* **Required work**
Determine how many lines in the material below contain the word "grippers", and give that number without comment.

**********

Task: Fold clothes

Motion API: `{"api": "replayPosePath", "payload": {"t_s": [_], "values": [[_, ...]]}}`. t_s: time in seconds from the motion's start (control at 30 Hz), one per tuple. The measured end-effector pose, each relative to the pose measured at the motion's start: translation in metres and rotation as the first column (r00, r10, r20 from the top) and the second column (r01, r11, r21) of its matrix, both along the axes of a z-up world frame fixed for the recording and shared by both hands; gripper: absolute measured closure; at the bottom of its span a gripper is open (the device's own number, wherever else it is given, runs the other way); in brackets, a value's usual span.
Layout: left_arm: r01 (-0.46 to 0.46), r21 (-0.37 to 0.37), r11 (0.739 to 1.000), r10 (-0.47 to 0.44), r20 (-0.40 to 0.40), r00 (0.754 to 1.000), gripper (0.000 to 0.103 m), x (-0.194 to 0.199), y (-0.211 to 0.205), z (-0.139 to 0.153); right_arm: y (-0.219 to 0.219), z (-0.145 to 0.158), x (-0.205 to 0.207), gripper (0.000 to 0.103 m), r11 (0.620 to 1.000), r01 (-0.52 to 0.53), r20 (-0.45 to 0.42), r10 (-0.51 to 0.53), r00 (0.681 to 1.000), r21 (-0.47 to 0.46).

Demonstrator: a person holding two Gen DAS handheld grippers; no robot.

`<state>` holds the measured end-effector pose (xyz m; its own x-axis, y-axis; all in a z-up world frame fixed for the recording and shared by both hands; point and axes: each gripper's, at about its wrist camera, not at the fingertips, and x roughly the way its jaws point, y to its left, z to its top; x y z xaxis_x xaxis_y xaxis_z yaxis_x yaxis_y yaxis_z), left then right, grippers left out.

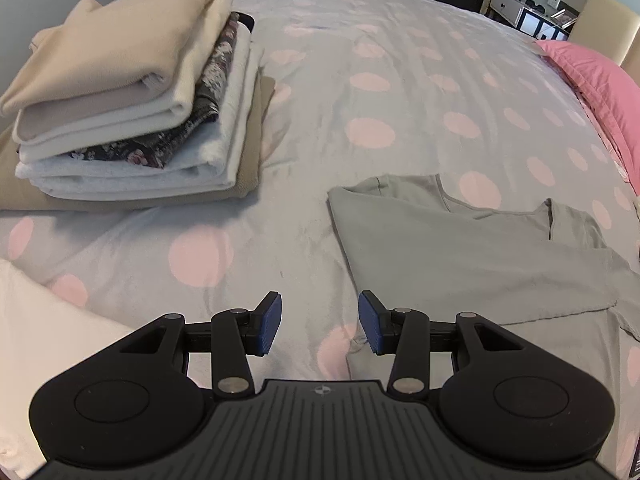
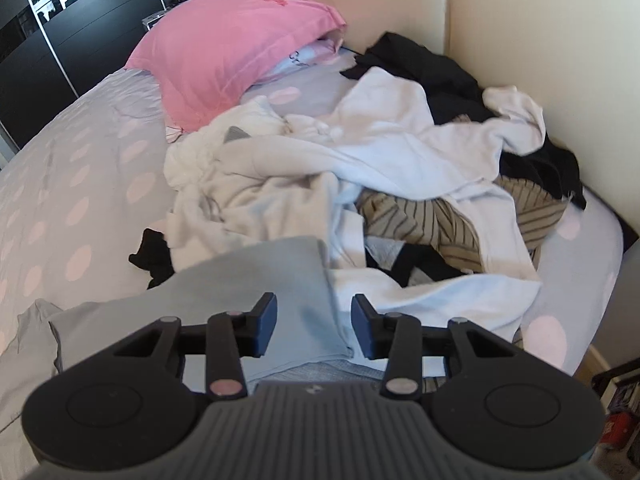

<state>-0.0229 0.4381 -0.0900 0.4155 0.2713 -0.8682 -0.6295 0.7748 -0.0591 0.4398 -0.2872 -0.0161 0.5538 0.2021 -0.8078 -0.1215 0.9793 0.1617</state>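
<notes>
A grey T-shirt [image 1: 480, 248] lies flat on the bed [image 1: 360, 80], partly folded, with one side turned over so its neckline and a short sleeve show on top. In the right wrist view a folded grey panel of it [image 2: 260, 280] sits just beyond my right tongs [image 2: 314, 326].

My left tongs [image 1: 320, 322] hang above the bedspread beside the shirt, spread apart with nothing between their blue pads. My right tongs are likewise parted, their pads clear of the cloth below them.

Toward the bed's far left corner stands a neat stack of folded clothes [image 1: 132, 100]: beige on top, then cream, a dark floral piece, pale blue and tan. At the head of the bed a loose heap of unfolded laundry [image 2: 360, 168] lies in white, black and striped tan, just beside a pink pillow [image 2: 224, 48].

The bedspread is grey with large pink dots. A cream padded headboard [image 2: 520, 20] rises behind the heap, and a dark wardrobe [image 2: 48, 40] stands along the wall.
</notes>
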Motion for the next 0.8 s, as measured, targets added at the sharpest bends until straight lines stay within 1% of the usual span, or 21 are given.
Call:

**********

* **Answer box**
2